3.             Pertanyaan yang Mengarah (leading questions)
Pertanyaan semacam ini mengandung jawaban yang diarahkan pada suatu maksud atau tujuan tertentu. Pertanyaan ini terutama digunakan untuk menjajaki persamaan pendapat antara pewawancara dengan yang diwawancarai tentang sesuatu hal. Pertanyaan ini juga digunakan untuk menguji konsistensi jawaban yang duberikan sebelumnya. Berikut ini contoh dari bentuk pertanyaan tersebut :
a.              Jadi Anda menginginkan atasan yang dapat memahami diri Anda?
b.             Seperti kebanyakan orang kain, apakah Anda juga akan menghimbau pemerintah untuk tidak korupsi ?

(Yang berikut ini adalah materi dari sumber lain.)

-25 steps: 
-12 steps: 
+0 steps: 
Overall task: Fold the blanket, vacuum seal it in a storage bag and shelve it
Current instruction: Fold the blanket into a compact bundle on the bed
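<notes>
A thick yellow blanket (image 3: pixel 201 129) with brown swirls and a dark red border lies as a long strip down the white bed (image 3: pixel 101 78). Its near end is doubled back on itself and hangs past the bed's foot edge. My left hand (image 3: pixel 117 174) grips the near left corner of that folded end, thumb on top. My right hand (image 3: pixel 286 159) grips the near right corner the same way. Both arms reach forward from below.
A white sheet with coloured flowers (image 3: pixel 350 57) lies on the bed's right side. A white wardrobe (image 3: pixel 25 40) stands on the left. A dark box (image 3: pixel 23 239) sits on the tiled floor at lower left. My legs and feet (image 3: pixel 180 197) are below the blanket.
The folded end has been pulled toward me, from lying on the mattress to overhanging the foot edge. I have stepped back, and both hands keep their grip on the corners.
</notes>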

c.              Dari berbagai pilihan tersebut Anda menilai pilihan yang pertama merupakan pilihan yang terbaik buat Anda? dan sebagainya
4.             Pertanyaan bermuatan (loaded questions)
Jawaban yang diinginkan pewawancara dengan pertanyaan bermuatan lebih menjurus dibandingkan dengan pertanyaan mengarah. Pertanyaan ini biasanya bersifat keras dan sensitif. Tujuan digunakannya pertanyaan ini untuk menguji daya tahan orang yang diwawancara menghadapi berbagai macam tekanan mental. Wawancara dengan menggunakan pertanyaan model ini lebih mirip interogasi. Contoh dari bentuk pertanyaan tersebut antara lain :
a.              Apa saran Anda untuk memberantas praktek korupsi yang telah banyak dilakukan oleh para pejabat kita
b.             apakah anda tetap merasa kesulitan untuk menyesuiakan diri dengan kebiasaan sebagian besar rekan sejawat Anda, dan sebagainya.

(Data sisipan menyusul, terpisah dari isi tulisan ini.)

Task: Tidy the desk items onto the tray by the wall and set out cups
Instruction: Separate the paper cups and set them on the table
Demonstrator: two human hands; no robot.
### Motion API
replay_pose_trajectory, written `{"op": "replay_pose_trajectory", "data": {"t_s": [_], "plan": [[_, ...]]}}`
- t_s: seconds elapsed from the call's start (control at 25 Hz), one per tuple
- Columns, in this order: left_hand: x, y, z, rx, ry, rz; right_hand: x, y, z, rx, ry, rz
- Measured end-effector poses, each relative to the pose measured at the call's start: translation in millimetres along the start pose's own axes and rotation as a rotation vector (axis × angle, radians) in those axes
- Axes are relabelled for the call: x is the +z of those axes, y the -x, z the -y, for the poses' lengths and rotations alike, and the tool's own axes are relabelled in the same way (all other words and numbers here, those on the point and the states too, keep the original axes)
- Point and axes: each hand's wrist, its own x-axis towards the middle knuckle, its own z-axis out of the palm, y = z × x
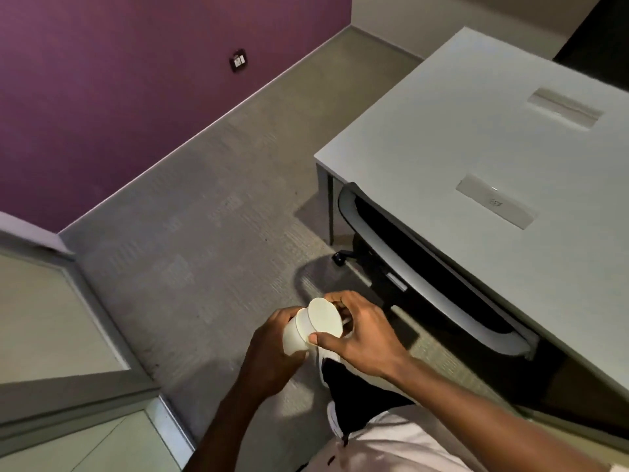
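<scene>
I hold a short stack of white paper cups (296,330) sideways in front of my body, their bases pointing away from me. My left hand (270,349) wraps around the stack from the left. My right hand (360,332) grips the end cup (325,316), thumb under its rim and fingers over the top, and this cup sits slightly out of the stack. The grey desk (476,137) lies to the right, its top bare apart from two cable flaps. No tray is in view.
An office chair (425,267) is pushed under the desk's near edge. Grey carpet (204,216) stretches to a purple wall (102,80) with a socket. A grey partition or door frame (68,386) stands at the lower left.
</scene>
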Motion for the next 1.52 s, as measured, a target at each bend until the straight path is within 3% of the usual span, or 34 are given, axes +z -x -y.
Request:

5.             Pertanyaan lanjutan (mirror questions)
Pertanyaan lanjutan merupakan pertanyaan terhadap jawaban dari pertanyaan sebelumya. Tujuannya adalah menggali lebih dalam informasi yang telah diberikan orang yang diwawancarai. Contoh dari pertanyaan ini antara lain :
         Pewawancara                 :   “Jadi anda Sudah merasa tidak berkenan bekerja di
                                                      perusahaan tempat anda bekerja ?”

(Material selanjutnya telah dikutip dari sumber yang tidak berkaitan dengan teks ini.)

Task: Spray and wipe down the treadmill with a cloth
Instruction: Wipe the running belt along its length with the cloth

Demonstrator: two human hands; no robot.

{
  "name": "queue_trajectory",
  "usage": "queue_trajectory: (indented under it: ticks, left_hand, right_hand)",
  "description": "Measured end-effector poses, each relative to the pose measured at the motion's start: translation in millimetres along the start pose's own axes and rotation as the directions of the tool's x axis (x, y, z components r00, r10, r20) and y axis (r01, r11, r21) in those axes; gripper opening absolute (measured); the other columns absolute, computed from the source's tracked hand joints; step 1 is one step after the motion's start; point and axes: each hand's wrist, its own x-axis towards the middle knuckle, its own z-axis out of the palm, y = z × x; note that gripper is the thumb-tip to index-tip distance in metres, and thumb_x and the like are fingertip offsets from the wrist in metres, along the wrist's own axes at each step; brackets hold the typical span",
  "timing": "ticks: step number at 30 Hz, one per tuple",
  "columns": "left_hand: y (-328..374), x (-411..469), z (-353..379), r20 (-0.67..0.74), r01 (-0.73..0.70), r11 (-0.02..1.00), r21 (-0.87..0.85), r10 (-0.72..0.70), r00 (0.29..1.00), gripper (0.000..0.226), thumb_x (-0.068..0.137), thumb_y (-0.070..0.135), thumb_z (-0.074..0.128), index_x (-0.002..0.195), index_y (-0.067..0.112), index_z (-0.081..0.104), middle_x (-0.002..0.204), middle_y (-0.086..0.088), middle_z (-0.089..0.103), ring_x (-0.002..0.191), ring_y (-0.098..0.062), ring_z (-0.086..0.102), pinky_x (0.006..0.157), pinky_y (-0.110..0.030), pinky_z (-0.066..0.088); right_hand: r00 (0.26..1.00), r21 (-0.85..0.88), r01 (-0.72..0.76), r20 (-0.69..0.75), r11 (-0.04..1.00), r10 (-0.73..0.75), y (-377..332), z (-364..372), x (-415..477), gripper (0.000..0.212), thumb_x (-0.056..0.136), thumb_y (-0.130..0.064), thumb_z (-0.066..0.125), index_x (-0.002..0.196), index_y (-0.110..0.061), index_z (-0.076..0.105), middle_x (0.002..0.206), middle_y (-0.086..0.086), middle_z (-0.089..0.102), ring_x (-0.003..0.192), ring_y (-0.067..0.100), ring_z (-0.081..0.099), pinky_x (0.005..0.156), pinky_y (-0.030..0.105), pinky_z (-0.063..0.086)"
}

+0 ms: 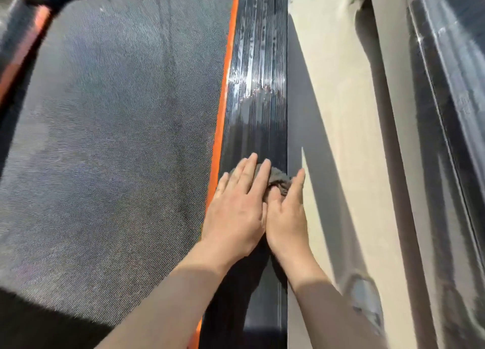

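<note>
1. Both hands are flat on the cloth point(281, 181), which sits bunched up on the treadmill's point(118, 112) black ribbed side rail point(258, 128), on the right of the belt. Only a grey-brown lump of it pokes out between and past my fingers.
2. Left hand point(236, 209): fingers straight and close together, palm down, pressing the cloth's left half. Its edge sits right by the orange stripe point(221, 117).
3. Right hand point(286, 217): same deal, fingers straight, pressing the right half, little-finger side hanging just over the rail's outer edge above the beige floor point(341, 107).
4. Why two hands side by side? My guess is that together they cover the full width of the rail, so one push cleans the whole strip, and flat palms squash the cloth down into those ribs.
5. Farther up the rail there are shiny wet streaks point(256, 86), so that stretch looks sprayed but not wiped yet. I'd say the wipe is partway along this rail.
6. There's a blurry grey-blue thing point(367, 301) by my right forearm. Can't tell what it is.
</note>
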Motion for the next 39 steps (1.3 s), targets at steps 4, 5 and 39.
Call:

Yang diwawancarai       :  “Sebenarnya saya tidak masalah bekerja di perusahaan
                                            saya, hanya pada saat pergantian supervisor bulan lalu,
                                            suasana keja menjadi tidak baik.”
         Pewawancara                 :   “Ada apa dengan Supervisor yang baru itu ?”
         Yang diwawancarai       :  “ Dia suka memberi perintah yang sulit untuk dimengerti.”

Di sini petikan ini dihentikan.